We do not propose to discuss the other points raised in the appeal, especially about novation of the contract. To us, this case is a plain case of a debtor failing, without any valid reason, to pay for goods and merchandise bought and received by him on the date he promised to pay. He made a proposition to the vendor to pay the balance of the value of the goods in six monthly installments, and the vendor, out of consideration, granted the request, but with the condition that failure to strictly observe the installments payments would result in a judicial suit without further notice for the recovery of the whole amount.
After paying less than two monthly installments, and without any satisfactory explanation, the debtor simply failed and refused to pay the balance of over P4,000.00 up to the present time. The courts cannot look with favor upon such delinquency in the performance of a clear obligation, especially when, as in this case, a debtor presumably a merchant and trader, received the goods bought and presumably had sold them and received the price and benefits of the sale.lawphil.net
The remaining question is whether interest will be paid on the balance from the time that the complaint was filed, or from November 1, 1953, as agreed upon by the parties.

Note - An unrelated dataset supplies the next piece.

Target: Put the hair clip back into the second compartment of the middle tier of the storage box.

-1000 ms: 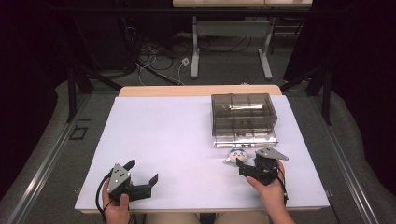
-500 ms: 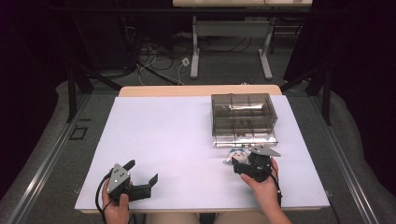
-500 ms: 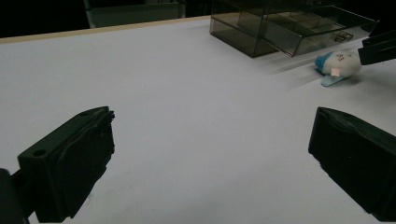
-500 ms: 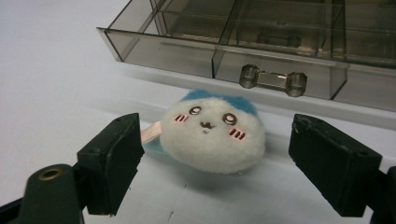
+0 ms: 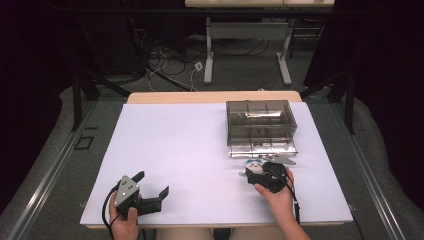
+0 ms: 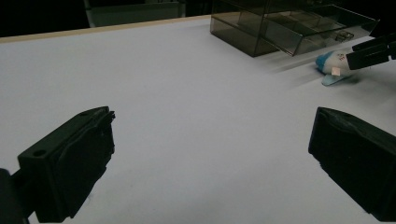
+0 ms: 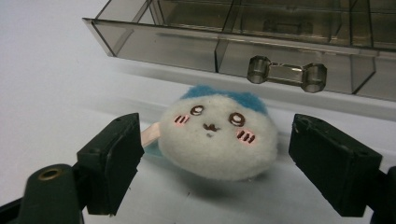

As correctly found and held by the trial court in its decision, the defendants in their original as well as their amended answers, admitted not only the amount of the balance to the plaintiff, but also the 12 per cent interest from November 1, 1953, alleged in paragraph 6 of the complaint, as shown in paragraph VI of both the original and amended answers.
In view of the foregoing, the appealed decision is hereby affirmed, with costs.
Paras, C. J., Bengzon, Padilla, Bautista Angelo, Labrador, Concepcion and Reyes,
J. B. L., JJ., concur.
Footnotes
1 Lim Bing It vs. Hon. Fidel Ibañez, et al., 92 Phil., 799; 49 Off. Gaz. (4) 1420; Tolsa vs. Panlilio, et al., 95 Phil., 104; 50 Off. Gaz. 2505; Fernandez vs. Gala-Sison, 96 Phil., 282; 50 Off. Gaz. (12) 3760; Oteng vs. Tan Kiem Ta, et al., 61 Phil., 87; Soriano vs. Omila, 97 Phil., 62; 51 Off. Gaz. (7) 3465.
2 American Automotoneer Co. vs. Porter, 205 Fed. 105; Latta vs. Catawba Electric Co., 59 S. E. 1028; Green vs. Walker, 41 N.W. 534; Leach vs. Leach, 27 Pac. 131; Ann. Cas. 1916E p. 851, 852; 19 L.RA. 320; Rogers vs. Brooks, 30 Ark. 612; Field vs. Collins, 92 S.W. 2nd p. 795.
3 Dixon vs. Dixon, 79 S.E. 1016; State vs. Bailey, 42 N.J.L. 132; Stewart vs. Brown, 20 S.W. 451.